About this exercise - Count the lines below holding "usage" and answer with that number only.

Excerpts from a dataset
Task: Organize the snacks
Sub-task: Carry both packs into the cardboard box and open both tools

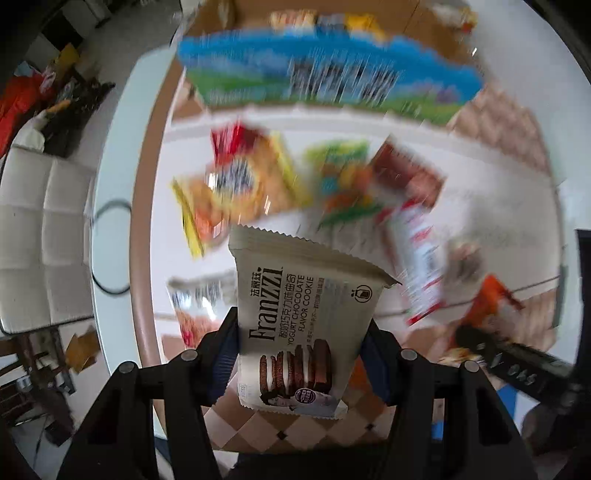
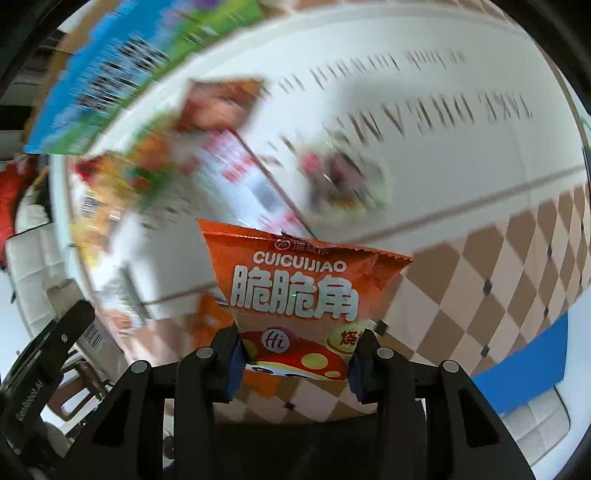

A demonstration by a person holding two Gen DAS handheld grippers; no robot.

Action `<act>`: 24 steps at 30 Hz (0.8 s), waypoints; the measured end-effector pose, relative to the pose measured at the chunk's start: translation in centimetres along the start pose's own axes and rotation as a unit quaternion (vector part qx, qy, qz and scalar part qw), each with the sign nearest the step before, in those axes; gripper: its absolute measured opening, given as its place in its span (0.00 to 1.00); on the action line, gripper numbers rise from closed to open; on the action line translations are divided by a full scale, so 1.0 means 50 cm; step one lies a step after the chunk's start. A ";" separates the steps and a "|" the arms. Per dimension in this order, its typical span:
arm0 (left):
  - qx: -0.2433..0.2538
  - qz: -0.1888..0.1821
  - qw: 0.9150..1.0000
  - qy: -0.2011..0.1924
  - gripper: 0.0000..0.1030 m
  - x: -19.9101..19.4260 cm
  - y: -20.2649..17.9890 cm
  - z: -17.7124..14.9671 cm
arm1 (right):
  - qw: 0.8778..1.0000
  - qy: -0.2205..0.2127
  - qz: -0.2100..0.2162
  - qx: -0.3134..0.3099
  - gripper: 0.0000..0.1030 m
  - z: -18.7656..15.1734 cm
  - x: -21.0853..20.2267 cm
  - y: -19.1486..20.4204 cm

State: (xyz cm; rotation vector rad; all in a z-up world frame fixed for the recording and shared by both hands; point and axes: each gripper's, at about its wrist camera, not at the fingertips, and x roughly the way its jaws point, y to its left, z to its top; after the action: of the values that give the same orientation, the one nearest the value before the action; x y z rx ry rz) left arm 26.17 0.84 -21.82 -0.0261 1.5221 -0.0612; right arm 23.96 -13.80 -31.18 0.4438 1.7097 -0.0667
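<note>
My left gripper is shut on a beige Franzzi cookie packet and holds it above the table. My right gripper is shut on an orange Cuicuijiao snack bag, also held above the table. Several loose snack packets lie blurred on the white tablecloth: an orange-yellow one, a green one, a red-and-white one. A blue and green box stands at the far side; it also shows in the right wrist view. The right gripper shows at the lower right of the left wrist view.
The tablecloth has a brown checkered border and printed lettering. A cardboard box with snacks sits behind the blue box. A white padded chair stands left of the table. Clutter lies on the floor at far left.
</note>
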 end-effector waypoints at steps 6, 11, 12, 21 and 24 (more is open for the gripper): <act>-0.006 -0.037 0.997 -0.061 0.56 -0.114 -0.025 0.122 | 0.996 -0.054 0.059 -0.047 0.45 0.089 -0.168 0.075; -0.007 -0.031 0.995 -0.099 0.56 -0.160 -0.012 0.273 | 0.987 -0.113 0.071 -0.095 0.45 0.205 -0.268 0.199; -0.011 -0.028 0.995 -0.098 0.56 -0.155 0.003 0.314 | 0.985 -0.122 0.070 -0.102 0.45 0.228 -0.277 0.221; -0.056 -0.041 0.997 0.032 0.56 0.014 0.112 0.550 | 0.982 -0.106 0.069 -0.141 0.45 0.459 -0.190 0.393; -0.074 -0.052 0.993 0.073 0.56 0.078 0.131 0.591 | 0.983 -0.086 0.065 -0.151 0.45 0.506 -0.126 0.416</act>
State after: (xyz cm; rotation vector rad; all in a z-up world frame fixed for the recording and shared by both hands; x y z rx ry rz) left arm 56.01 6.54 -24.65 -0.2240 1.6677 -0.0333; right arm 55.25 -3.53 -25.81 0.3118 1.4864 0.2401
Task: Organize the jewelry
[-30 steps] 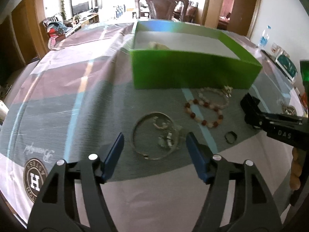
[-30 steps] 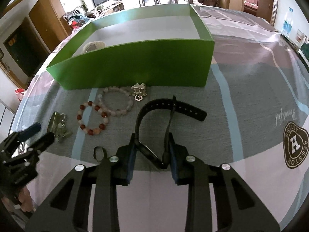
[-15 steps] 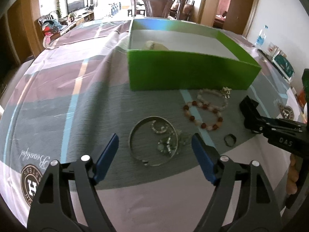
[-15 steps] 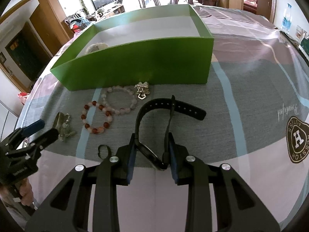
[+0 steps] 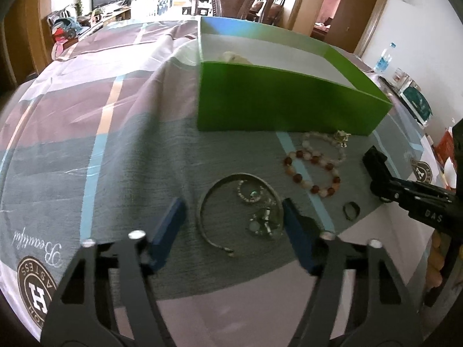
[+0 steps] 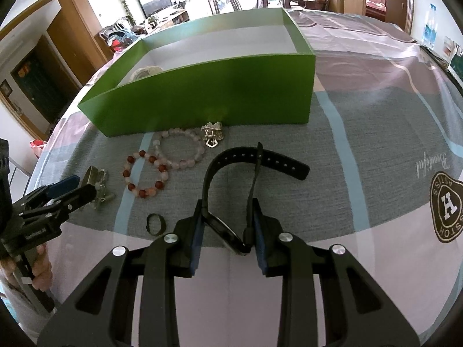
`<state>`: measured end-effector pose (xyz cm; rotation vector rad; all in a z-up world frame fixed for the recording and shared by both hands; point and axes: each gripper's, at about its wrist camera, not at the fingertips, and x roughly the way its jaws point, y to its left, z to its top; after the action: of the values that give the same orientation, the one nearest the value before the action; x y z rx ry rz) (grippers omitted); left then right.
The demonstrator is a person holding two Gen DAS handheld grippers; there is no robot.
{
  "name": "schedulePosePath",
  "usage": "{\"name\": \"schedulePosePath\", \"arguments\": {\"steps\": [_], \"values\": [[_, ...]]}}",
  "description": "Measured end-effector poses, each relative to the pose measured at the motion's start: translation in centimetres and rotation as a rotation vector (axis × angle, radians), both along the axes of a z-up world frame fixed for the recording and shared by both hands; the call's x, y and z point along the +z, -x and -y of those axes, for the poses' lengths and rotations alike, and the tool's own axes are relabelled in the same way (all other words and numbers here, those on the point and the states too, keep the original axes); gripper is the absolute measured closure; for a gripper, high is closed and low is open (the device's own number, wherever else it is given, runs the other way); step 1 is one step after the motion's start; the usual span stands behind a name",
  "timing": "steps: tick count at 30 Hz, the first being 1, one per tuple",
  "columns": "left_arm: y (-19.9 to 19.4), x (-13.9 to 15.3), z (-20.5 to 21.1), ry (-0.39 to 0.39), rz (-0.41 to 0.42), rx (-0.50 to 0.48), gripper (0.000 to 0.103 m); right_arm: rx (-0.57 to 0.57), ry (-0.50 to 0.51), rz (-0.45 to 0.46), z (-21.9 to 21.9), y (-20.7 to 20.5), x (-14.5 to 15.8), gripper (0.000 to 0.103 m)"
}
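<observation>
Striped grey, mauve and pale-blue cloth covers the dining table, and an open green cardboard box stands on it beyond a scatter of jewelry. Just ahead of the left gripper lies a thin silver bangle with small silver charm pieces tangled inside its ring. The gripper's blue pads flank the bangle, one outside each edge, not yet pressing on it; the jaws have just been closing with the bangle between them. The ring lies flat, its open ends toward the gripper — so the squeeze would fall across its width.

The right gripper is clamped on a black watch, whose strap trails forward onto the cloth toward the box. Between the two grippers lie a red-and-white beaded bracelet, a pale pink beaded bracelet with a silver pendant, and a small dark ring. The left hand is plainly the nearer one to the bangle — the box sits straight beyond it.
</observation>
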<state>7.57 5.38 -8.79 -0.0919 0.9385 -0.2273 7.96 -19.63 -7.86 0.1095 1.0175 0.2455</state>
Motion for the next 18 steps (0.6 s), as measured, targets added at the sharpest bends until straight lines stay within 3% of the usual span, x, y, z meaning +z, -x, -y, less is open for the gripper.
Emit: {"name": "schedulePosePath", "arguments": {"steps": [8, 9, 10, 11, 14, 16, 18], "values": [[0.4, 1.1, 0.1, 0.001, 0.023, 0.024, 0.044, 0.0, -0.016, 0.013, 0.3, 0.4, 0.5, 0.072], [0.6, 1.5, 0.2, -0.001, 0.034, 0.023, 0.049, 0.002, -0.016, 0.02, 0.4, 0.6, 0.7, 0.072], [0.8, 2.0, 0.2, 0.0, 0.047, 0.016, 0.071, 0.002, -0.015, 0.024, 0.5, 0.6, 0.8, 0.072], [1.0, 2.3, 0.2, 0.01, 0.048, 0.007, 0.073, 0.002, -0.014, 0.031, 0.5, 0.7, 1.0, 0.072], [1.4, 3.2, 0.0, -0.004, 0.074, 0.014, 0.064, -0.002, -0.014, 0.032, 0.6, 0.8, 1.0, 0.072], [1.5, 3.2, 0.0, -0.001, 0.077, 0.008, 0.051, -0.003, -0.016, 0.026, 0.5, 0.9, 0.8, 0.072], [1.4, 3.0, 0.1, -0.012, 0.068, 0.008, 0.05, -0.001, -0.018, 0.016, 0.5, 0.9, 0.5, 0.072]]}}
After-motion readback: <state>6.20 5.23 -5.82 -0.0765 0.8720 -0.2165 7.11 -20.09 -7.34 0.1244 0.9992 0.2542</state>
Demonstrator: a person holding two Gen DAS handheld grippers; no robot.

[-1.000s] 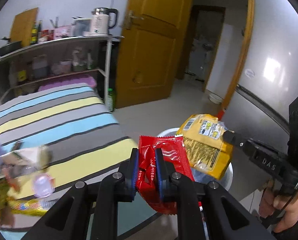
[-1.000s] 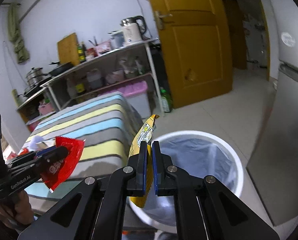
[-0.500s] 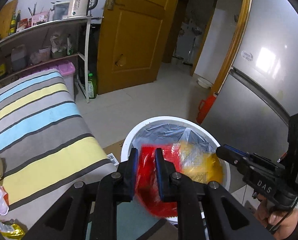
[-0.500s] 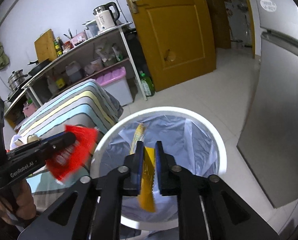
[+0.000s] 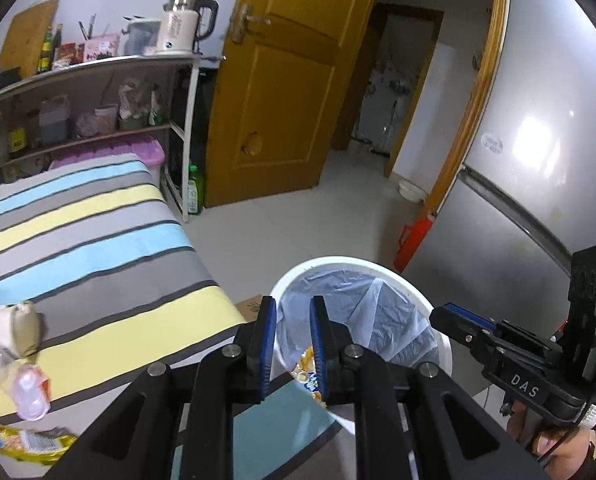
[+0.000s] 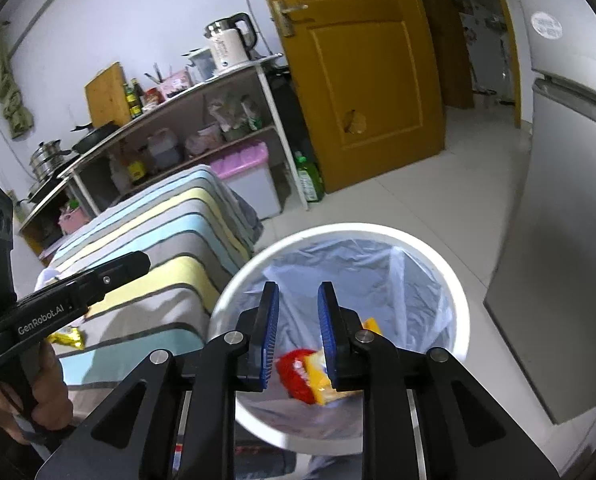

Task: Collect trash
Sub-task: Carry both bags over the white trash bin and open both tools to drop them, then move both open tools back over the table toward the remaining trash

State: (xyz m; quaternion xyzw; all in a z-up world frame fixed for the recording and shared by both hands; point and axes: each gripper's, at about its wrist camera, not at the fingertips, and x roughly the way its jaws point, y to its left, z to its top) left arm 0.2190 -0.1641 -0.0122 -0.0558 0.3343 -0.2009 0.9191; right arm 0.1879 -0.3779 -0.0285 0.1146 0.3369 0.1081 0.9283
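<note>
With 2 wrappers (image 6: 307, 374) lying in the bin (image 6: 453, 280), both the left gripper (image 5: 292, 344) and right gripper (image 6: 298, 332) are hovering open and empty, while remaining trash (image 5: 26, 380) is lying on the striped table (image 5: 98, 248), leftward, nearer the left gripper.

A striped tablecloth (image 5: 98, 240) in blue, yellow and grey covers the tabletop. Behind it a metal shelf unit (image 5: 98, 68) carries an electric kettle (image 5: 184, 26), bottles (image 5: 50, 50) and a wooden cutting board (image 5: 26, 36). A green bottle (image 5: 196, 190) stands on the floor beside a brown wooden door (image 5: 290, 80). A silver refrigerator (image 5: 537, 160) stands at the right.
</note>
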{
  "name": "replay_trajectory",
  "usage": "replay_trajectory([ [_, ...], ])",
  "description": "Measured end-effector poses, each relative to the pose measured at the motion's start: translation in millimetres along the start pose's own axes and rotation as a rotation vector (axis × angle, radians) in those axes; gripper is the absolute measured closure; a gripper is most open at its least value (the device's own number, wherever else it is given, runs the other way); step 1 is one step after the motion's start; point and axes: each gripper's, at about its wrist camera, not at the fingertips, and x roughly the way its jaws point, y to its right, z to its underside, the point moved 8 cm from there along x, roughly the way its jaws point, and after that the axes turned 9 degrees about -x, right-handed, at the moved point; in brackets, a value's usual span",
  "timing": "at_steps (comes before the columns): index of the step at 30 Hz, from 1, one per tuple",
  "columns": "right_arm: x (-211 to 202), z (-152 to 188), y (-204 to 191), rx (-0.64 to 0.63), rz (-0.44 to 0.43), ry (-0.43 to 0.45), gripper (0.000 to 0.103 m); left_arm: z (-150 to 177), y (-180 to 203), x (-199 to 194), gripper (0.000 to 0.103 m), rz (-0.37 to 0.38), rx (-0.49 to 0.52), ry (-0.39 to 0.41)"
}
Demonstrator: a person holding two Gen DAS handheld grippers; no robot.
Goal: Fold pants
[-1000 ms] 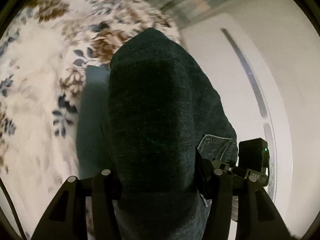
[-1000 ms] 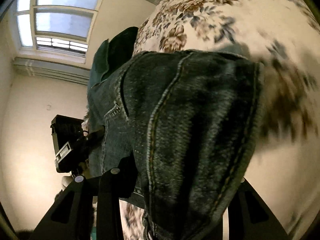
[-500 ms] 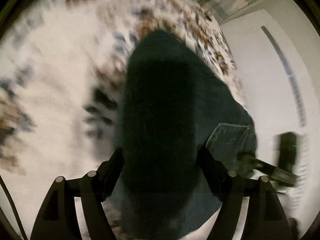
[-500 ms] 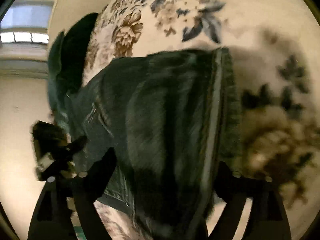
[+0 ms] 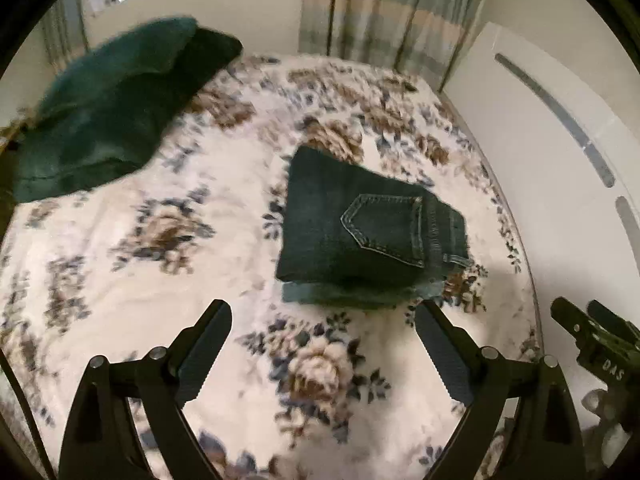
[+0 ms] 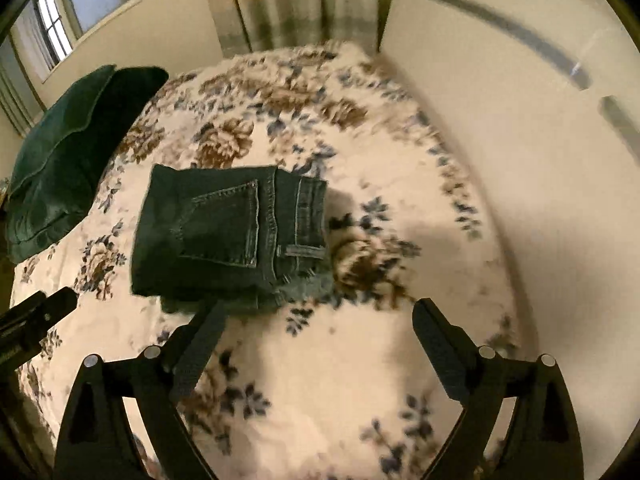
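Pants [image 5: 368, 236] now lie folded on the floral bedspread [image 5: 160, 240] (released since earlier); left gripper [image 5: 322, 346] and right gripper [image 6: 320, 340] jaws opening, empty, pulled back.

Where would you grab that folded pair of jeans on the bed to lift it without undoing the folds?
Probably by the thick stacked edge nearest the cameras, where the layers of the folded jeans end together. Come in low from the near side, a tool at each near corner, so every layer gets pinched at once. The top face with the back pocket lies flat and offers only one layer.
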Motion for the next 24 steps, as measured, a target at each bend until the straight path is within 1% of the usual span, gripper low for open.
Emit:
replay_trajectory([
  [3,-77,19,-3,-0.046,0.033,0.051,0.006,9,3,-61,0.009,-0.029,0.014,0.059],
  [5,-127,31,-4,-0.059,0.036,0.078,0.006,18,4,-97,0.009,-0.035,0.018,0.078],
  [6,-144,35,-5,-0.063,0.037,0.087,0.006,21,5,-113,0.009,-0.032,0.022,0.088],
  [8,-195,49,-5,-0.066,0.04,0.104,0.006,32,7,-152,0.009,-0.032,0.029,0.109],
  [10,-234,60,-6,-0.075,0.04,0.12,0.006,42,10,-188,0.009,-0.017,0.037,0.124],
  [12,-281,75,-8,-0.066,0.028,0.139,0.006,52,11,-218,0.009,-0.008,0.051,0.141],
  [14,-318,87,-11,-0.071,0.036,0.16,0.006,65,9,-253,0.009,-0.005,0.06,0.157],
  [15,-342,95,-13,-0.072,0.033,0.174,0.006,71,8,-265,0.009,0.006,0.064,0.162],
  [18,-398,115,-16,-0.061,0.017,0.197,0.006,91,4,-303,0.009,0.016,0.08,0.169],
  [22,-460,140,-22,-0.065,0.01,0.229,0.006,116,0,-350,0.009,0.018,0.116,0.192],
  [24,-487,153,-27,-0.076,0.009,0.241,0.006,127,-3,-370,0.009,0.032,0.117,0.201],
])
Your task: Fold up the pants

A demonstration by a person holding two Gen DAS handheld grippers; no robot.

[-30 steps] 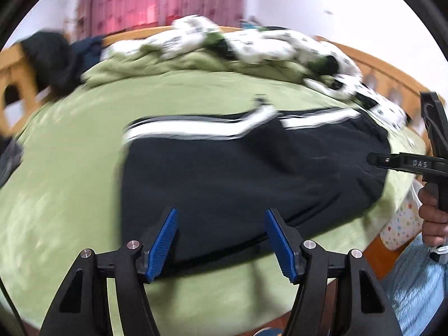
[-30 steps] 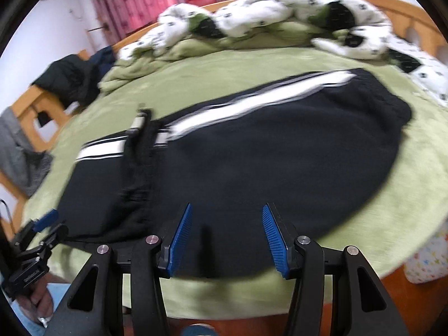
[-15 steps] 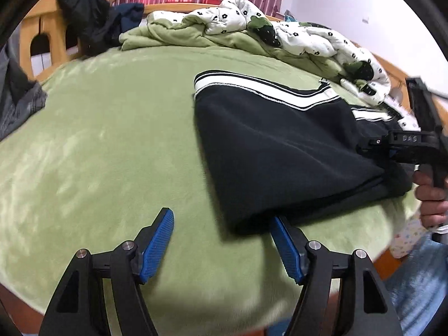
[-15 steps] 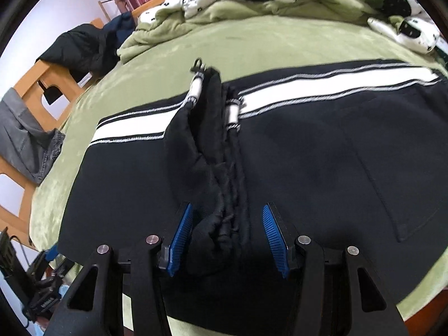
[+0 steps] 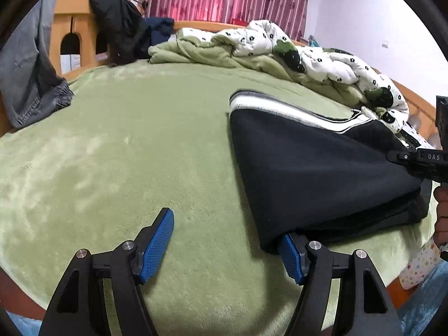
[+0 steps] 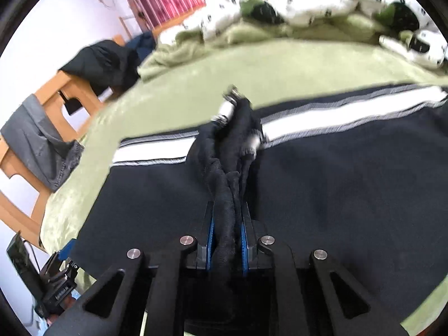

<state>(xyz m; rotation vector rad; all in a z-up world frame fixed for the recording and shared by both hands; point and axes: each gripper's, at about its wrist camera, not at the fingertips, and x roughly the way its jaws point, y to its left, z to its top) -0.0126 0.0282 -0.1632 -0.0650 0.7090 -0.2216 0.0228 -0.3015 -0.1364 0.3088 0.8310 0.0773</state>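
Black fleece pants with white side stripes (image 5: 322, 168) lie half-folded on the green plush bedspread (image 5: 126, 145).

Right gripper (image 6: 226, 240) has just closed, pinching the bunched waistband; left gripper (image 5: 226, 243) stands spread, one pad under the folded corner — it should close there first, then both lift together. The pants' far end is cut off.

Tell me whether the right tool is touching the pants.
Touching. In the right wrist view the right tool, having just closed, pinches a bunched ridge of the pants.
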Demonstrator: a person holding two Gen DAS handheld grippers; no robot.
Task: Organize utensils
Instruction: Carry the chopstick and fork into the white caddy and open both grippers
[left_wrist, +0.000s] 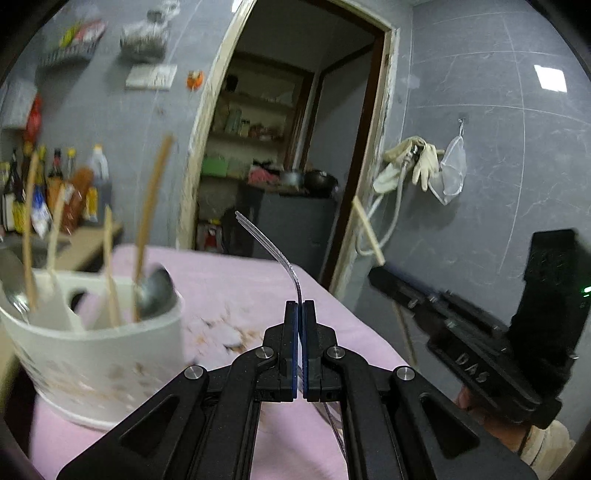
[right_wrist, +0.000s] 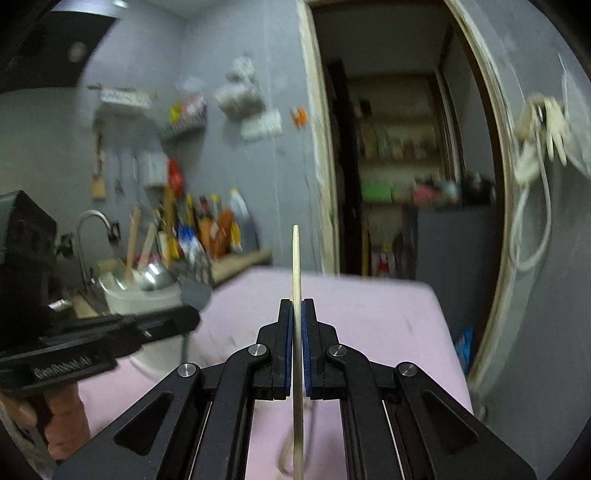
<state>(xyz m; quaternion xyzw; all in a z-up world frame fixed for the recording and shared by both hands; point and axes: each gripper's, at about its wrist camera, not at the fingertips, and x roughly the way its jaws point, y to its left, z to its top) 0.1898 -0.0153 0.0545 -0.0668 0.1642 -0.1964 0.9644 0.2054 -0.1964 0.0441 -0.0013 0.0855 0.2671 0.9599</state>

Solution for this exercise - 2